Information supplied ->
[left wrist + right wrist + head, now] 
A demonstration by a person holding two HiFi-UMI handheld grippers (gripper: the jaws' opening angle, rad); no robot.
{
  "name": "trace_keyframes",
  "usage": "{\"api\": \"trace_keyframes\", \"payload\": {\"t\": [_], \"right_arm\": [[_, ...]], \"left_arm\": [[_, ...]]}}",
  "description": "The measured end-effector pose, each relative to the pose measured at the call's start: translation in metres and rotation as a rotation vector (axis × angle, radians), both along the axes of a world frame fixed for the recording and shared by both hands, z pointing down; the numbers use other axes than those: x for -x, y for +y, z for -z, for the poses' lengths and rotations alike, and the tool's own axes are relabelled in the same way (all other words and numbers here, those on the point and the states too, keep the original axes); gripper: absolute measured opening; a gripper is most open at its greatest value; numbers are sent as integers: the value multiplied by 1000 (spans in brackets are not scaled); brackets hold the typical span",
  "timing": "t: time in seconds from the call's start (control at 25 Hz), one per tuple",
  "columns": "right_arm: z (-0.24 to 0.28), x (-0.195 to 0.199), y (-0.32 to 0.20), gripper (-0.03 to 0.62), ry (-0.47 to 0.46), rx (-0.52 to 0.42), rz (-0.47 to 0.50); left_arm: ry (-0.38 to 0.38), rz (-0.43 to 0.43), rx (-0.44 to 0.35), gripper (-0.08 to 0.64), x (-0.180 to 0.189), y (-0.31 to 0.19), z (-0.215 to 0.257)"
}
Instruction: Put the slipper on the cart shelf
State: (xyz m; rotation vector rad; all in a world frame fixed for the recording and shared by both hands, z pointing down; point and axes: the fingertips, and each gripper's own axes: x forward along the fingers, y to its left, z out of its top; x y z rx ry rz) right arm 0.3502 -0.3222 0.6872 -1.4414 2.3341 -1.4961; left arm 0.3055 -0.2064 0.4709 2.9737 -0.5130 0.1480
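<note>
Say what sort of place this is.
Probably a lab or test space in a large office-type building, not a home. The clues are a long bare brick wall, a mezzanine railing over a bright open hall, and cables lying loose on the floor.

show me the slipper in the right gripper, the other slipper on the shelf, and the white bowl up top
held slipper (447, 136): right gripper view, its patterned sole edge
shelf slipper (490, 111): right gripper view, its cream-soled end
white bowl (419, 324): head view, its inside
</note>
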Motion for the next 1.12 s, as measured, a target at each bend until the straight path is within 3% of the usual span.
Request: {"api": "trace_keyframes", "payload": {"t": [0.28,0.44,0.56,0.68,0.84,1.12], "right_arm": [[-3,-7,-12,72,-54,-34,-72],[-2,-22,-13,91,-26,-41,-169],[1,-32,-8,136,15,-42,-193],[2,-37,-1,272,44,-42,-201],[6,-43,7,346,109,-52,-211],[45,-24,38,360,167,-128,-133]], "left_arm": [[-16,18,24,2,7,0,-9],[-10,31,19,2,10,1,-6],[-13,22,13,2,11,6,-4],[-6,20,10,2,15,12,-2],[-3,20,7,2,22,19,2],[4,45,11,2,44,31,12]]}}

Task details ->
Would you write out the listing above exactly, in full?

Completed exercise ->
[left wrist + right wrist + head, now] 
A demonstration by a person holding two HiFi-UMI handheld grippers (gripper: the jaws' opening angle, rad); no robot.
{
  "name": "trace_keyframes",
  "usage": "{\"api\": \"trace_keyframes\", \"payload\": {\"t\": [_], \"right_arm\": [[_, ...]], \"left_arm\": [[_, ...]]}}",
  "description": "The measured end-effector pose, each relative to the pose measured at the call's start: translation in metres and rotation as a rotation vector (axis × angle, radians), both along the axes of a world frame fixed for the recording and shared by both hands, z pointing down; the numbers use other axes than those: x for -x, y for +y, z for -z, for the poses' lengths and rotations alike, and the tool's own axes are relabelled in the same way (all other words and numbers here, those on the point and the states too, keep the original axes); gripper: absolute measured opening; a gripper is most open at its greatest value; numbers are sent as integers: the value multiplied by 1000 (spans in brackets are not scaled); brackets hold the typical span",
  "timing": "t: time in seconds from the call's start (control at 25 Hz), one per tuple",
  "columns": "right_arm: z (-0.24 to 0.28), x (-0.195 to 0.199), y (-0.32 to 0.20), gripper (-0.03 to 0.62), ry (-0.47 to 0.46), rx (-0.52 to 0.42), rz (-0.47 to 0.50); left_arm: ry (-0.38 to 0.38), rz (-0.43 to 0.43), rx (-0.44 to 0.35), gripper (-0.08 to 0.64), x (-0.180 to 0.189), y (-0.31 to 0.19), z (-0.215 to 0.257)"
}
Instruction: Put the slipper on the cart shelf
State: (xyz m; rotation vector rad; all in a world frame fixed for the recording and shared by both hands, z pointing down; point and axes: the fingertips, and each gripper's own axes: x forward along the fingers, y to its left, z out of its top; x y z rx ry rz) right arm 0.3502 -0.3222 0.6872 -1.4414 2.3341 -1.4961; left arm 0.3055 -0.2064 0.4709 2.9737 -0.5130 0.1480
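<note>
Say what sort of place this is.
Probably a lab or test space in a large office-type building, not a home. The clues are a long bare brick wall, a mezzanine railing over a bright open hall, and cables lying loose on the floor.

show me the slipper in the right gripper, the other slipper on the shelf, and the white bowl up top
held slipper (447, 136): right gripper view, its patterned sole edge
shelf slipper (490, 111): right gripper view, its cream-soled end
white bowl (419, 324): head view, its inside
</note>
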Motion for the next 1.12 s, as measured, a target at each bend until the straight path is within 3% of the usual span.
Request: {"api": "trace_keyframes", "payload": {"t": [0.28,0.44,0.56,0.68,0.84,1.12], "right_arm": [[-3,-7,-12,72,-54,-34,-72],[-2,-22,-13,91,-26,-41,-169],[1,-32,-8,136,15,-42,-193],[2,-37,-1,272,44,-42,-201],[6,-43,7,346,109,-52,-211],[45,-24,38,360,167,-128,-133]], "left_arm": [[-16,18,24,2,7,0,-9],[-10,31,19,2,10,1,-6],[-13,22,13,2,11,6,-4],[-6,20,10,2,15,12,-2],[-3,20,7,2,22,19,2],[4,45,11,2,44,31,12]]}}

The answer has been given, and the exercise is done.